Hadoop Online Training in Hyderabad

Hadoop is an open-source framework that allows to store and process big data in a distributed environment across clusters of computers using simple programming models. It is designed to scale up from single servers to thousands of machines, each offering local computation and storage.

This brief tutorial provides a quick introduction to Big Data, MapReduce algorithm, and Hadoop Distributed File System.

This tutorial has been prepared for professionals aspiring to learn the basics of Big Data Analytics using Hadoop Framework and become a Hadoop Developer. Software Professionals, Analytics Professionals, and ETL developers are the key beneficiaries of this course.

Prerequisites :

Before you start proceeding with this tutorial, we assume that you have prior exposure to Core Java, database concepts, and any of the Linux operating system flavors.

 

Hadoop Online Training & Corporate Training

Hadoop Development course teaches the skill set required for the learners how to setup Hadoop Cluster, how to store Big Data using Hadoop (HDFS) and how to process/analyze the Big Data using Map-Reduce Programming or by using other Hadoop ecosystems. Attend Hadoop Training demo by Real-Time Expert.

Hadoop Training Course Prerequisites :

Basic Unix Commands

Core Java (OOPS Concepts, Collections , Exceptions ) for Map Reduce Programming

SQL Query knowledge for Hive Queries

Hadoop Course System Requirements :

Any Linux flavor OS (Ex: Ubuntu/Cent OS/Fedora/RedHat Linux) with 4 GB RAM (minimum), 100 GB HDD

Java 1.6+

Open-SSH server & client

MYSQL Database

Eclipse IDE

VMWare (To use Linux OS along with Windows OS)

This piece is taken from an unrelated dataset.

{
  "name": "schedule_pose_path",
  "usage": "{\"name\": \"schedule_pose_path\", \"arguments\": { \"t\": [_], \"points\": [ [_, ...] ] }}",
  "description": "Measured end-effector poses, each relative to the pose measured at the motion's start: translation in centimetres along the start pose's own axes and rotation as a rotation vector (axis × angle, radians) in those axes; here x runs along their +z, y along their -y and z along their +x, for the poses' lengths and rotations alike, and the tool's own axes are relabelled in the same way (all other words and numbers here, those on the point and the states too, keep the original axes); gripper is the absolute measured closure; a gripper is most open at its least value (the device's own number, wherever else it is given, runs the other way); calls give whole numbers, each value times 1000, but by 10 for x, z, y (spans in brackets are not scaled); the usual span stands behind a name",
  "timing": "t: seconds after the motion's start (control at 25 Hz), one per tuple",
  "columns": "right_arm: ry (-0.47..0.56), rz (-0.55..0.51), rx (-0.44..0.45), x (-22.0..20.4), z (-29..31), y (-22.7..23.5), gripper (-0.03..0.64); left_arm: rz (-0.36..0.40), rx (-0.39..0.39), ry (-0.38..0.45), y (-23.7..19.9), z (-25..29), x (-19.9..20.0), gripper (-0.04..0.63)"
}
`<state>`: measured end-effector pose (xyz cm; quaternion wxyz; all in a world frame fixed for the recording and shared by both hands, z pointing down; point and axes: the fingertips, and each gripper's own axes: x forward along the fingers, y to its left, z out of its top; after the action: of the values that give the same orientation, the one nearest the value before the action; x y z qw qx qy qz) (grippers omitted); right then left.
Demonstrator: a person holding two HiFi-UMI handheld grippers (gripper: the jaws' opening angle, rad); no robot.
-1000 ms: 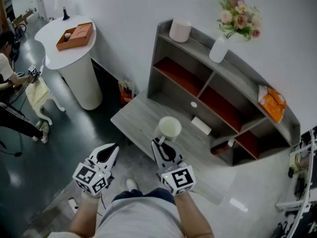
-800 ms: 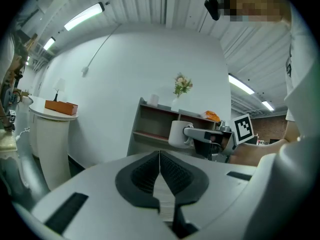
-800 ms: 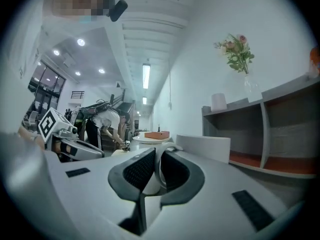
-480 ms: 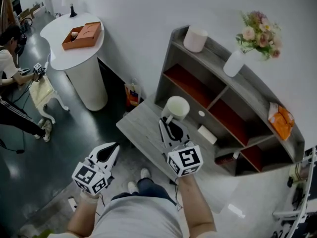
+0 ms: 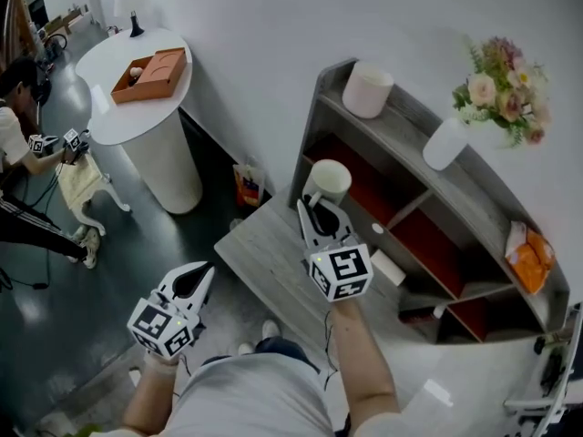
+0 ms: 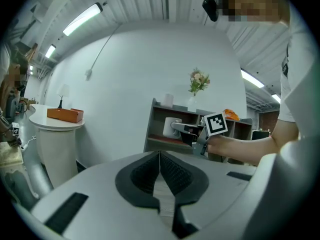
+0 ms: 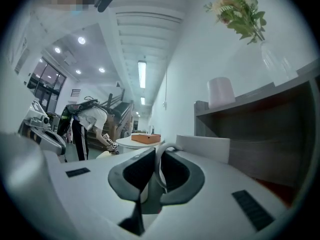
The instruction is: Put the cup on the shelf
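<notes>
A white cup (image 5: 329, 179) hangs in the air at the mouth of the upper left compartment of the grey shelf (image 5: 407, 131), above its red floor. My right gripper (image 5: 314, 209) is shut on the cup's handle. In the right gripper view the handle loop sits between the jaws of that gripper (image 7: 159, 171), with the cup's body (image 7: 205, 146) beyond and the shelf top (image 7: 250, 101) on the right. My left gripper (image 5: 201, 272) is held low at the left, shut and empty. In the left gripper view its jaws meet (image 6: 160, 160), and the cup (image 6: 169, 127) shows far off.
On the shelf top stand a pale cylinder (image 5: 367, 89), a white vase of flowers (image 5: 445, 143) and an orange packet (image 5: 528, 255). A small white box (image 5: 392, 267) lies on the low grey board (image 5: 264, 253). At far left are a white pedestal table (image 5: 146, 107) with an orange box (image 5: 150, 66), and a person (image 5: 18, 107).
My right gripper has carried the cup up and forward, from above the low board to the upper left compartment's mouth. The left gripper has stayed low and shut.
</notes>
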<state>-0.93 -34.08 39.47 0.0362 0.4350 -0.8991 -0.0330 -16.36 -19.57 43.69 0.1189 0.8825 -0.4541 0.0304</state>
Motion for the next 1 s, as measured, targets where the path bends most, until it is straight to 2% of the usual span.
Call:
{"name": "schedule_pose_path", "arguments": {
  "t": [0.56, 1.0],
  "points": [
    [-59, 14, -11, -25, 76, 82, 572, -8, 55, -38, -31, 63, 12, 578],
    [-114, 49, -43, -45, 105, 112, 572, -18, 94, -54, -48, 80, 7, 578]
  ]
}}
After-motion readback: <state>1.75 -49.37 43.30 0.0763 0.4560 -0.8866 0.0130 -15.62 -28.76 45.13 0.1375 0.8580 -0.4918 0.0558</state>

Best Hadoop Online Training

The base Apache Hadoop framework is composed of the following modules:

Hadoop Common – contains libraries and utilities needed by other Hadoop modules;

Hadoop Distributed File System (HDFS) – a distributed file-system that stores data on commodity machines, providing very high aggregate bandwidth across the cluster;

Hadoop YARN – a platform responsible for managing computing resources in clusters and using them for scheduling users’ applications; and

Hadoop MapReduce – an implementation of the MapReduce programming model for large-scale data processing.